__EXERCISE DIRECTIONS__. Read the lines below, and copy any that contain the string "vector".

__RAW DATA__.
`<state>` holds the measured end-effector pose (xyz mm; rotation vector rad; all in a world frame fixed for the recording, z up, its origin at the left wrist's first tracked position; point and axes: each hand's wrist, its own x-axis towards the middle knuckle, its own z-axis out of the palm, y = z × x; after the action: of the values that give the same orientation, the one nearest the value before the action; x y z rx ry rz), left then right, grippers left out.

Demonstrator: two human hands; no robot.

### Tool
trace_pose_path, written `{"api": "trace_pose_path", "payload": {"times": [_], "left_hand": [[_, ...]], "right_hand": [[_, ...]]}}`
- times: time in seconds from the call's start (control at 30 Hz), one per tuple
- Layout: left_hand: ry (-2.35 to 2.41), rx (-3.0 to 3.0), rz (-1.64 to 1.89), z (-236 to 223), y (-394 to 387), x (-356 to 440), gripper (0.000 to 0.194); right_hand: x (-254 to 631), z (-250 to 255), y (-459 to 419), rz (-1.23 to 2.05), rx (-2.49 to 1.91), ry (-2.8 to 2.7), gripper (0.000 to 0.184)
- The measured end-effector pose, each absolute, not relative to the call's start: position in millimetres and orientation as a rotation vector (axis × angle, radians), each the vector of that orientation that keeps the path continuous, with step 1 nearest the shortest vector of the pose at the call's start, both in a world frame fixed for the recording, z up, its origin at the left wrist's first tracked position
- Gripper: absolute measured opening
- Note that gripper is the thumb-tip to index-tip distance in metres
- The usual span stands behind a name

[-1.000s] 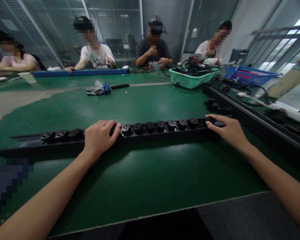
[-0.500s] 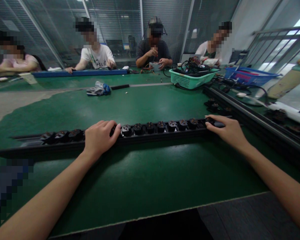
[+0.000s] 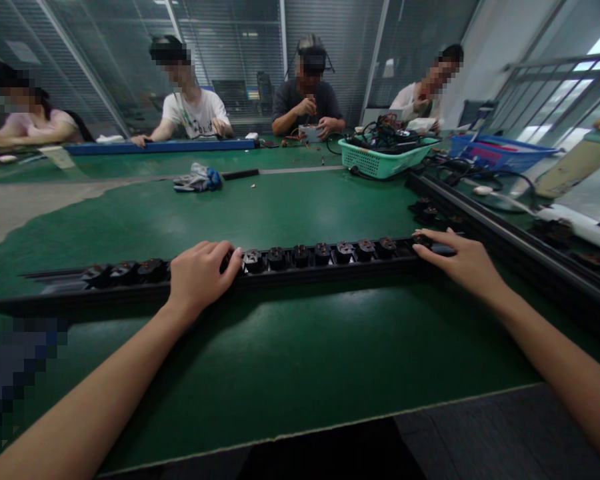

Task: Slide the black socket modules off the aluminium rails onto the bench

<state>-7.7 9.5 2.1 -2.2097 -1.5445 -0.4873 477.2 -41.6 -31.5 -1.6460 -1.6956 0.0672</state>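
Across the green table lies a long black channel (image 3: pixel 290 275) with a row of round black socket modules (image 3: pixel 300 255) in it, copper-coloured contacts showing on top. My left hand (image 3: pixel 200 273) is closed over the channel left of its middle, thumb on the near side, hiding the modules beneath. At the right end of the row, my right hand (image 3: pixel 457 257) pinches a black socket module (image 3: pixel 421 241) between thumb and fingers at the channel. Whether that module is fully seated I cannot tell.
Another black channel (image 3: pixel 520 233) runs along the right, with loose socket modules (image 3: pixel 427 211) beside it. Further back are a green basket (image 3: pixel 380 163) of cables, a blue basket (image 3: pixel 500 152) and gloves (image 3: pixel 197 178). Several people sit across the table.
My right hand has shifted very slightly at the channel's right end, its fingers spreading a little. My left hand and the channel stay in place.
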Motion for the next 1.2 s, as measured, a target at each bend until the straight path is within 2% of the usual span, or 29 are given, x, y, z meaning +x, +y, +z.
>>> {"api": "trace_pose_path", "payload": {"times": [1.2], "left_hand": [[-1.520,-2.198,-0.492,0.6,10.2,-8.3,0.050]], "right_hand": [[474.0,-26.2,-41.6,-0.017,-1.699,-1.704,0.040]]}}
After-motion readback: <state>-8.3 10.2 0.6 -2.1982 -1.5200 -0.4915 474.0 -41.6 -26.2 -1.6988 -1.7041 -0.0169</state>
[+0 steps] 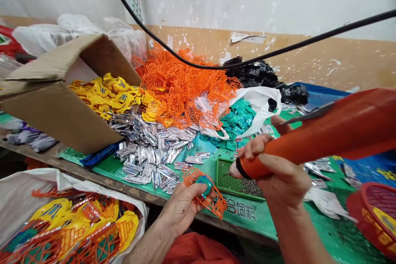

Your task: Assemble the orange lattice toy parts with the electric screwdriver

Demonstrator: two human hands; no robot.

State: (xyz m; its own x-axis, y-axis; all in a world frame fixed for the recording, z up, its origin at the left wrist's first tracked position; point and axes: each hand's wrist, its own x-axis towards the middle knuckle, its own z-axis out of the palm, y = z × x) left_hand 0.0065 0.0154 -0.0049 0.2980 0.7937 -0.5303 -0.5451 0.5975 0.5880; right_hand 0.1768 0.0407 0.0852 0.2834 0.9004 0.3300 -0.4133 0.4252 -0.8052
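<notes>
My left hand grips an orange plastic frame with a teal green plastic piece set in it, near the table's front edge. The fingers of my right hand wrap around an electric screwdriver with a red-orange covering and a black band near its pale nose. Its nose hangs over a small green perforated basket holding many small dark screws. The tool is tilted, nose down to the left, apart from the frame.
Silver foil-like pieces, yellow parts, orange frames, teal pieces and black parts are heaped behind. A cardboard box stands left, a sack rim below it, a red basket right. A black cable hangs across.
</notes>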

__SOLUTION FOR THIS TASK__.
`<state>` holds the measured end-effector pose (xyz mm; rotation vector rad; all in a world frame fixed for the recording, z up, its origin at the left wrist's first tracked position; point and axes: each hand's wrist, its own x-axis towards the middle knuckle, its own z-axis out of the palm, y = z × x; after the action: of the values that give the same orientation, the one nearest the value before the action; x y z rx ry rz), left then right, grippers left out.
- The measured end-effector pose, each absolute, not relative to the call's start: position in millimetres and orientation as a rotation vector (axis × angle, radians), each the vector of that orientation that keeps the path continuous, with step 1 nearest the shortest vector of the pose at the call's start, both in a world frame fixed for the recording, z up, its origin at the left wrist's first tracked position

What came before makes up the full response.